WORK ITEM | Copy the listing exactly, please, and keep every picture out of it.

DATA TO USE |
____

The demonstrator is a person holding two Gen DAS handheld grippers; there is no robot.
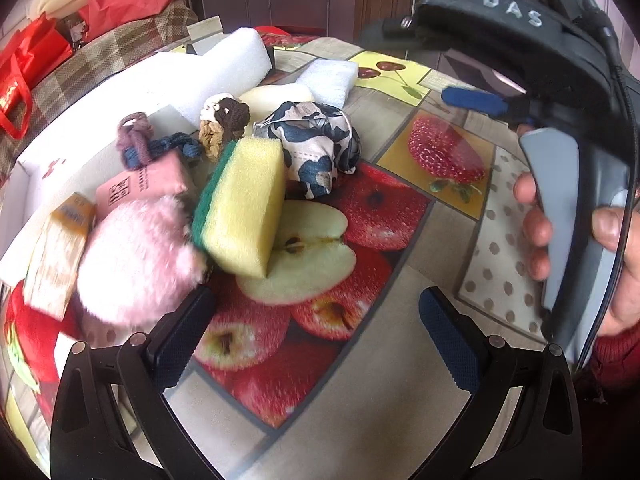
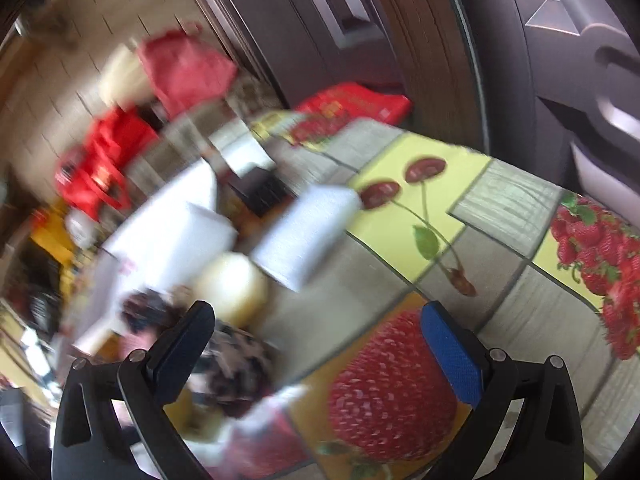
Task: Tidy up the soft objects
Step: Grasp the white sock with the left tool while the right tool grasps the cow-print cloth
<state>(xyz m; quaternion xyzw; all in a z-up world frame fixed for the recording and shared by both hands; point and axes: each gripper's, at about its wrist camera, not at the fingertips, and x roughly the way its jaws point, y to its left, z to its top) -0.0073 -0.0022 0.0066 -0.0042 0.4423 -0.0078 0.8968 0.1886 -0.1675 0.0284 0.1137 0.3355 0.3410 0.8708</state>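
The yellow-green sponge (image 1: 240, 208) is seen at eleven o'clock of the nearer, empty, released left gripper (image 1: 316, 336); the right gripper (image 2: 318, 344) is likewise spread empty.

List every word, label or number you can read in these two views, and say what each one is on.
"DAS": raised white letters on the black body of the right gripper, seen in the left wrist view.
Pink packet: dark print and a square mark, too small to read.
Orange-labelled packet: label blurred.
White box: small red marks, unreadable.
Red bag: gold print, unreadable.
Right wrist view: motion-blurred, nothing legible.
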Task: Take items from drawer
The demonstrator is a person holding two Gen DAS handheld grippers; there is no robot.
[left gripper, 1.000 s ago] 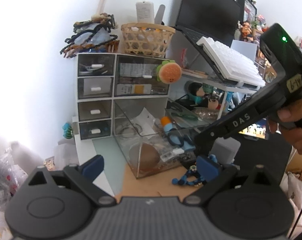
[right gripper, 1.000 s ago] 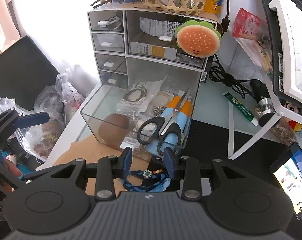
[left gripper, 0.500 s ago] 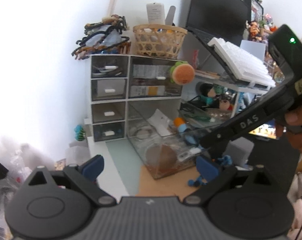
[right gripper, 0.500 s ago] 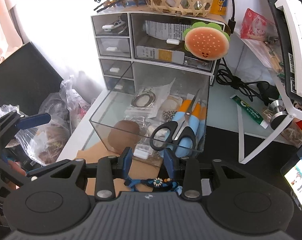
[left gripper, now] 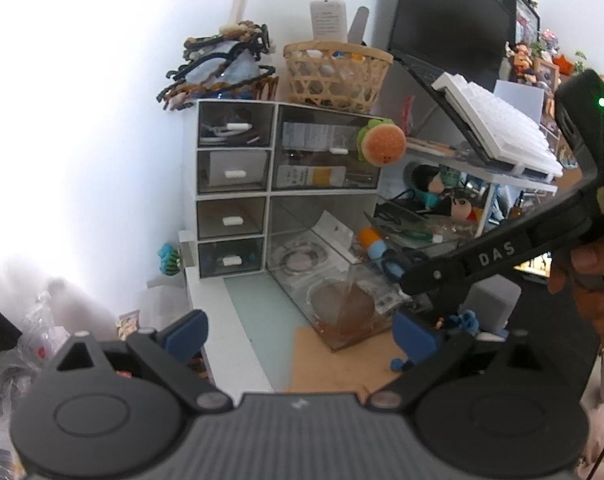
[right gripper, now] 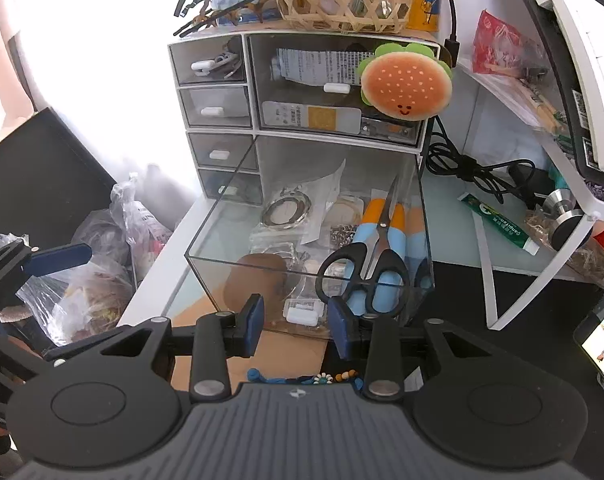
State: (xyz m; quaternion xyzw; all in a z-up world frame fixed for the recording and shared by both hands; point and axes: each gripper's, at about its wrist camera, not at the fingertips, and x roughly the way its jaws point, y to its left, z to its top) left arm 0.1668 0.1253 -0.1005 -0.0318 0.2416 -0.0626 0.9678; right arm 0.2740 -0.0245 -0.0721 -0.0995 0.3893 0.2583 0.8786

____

EXERCISE RESPONSE |
The demonstrator is a person holding two Gen DAS handheld grippers; there is no robot.
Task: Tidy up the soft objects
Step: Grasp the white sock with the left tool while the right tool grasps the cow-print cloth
<state>(xyz m; quaternion xyzw; all in a z-up world frame fixed for the recording and shared by both hands; point and axes: each gripper's, at about its wrist camera, not at the fingertips, and x roughly the way its jaws point, y to its left, z to its top) -0.0073 -0.0022 0.0066 -0.0042 0.4423 -0.0078 0.8968 0.1886 -0.1675 0.0284 0.1137 0.3355 0.3410 0.8708</state>
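The yellow-green sponge (image 1: 240, 208) is seen at eleven o'clock of the nearer, empty, released left gripper (image 1: 316, 336); the right gripper (image 2: 318, 344) is likewise spread empty.

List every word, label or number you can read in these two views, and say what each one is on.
"DAS": raised white letters on the black body of the right gripper, seen in the left wrist view.
Pink packet: dark print and a square mark, too small to read.
Orange-labelled packet: label blurred.
White box: small red marks, unreadable.
Red bag: gold print, unreadable.
Right wrist view: motion-blurred, nothing legible.
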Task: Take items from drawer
The demonstrator is a person holding two Gen DAS handheld grippers; there is no robot.
[left gripper, 1.000 s ago] 
[right gripper, 1.000 s ago] 
[left gripper, 0.500 s ago] 
[right gripper, 0.500 s ago] 
[left gripper, now] 
[right gripper, now] 
State: (xyz m; quaternion xyzw; all in a z-up world frame fixed for the recording and shared by both hands; point and axes: each gripper's, at about its wrist camera, not at the fingertips, and x roughly the way its jaws point, y to its left, z to its top) left arm 0.1668 0.1253 -0.1005 -0.0318 0.2416 -0.0626 0.9678; right arm 0.2740 -0.0245 -0.0721 -0.0995 0.3893 0.2583 0.8786

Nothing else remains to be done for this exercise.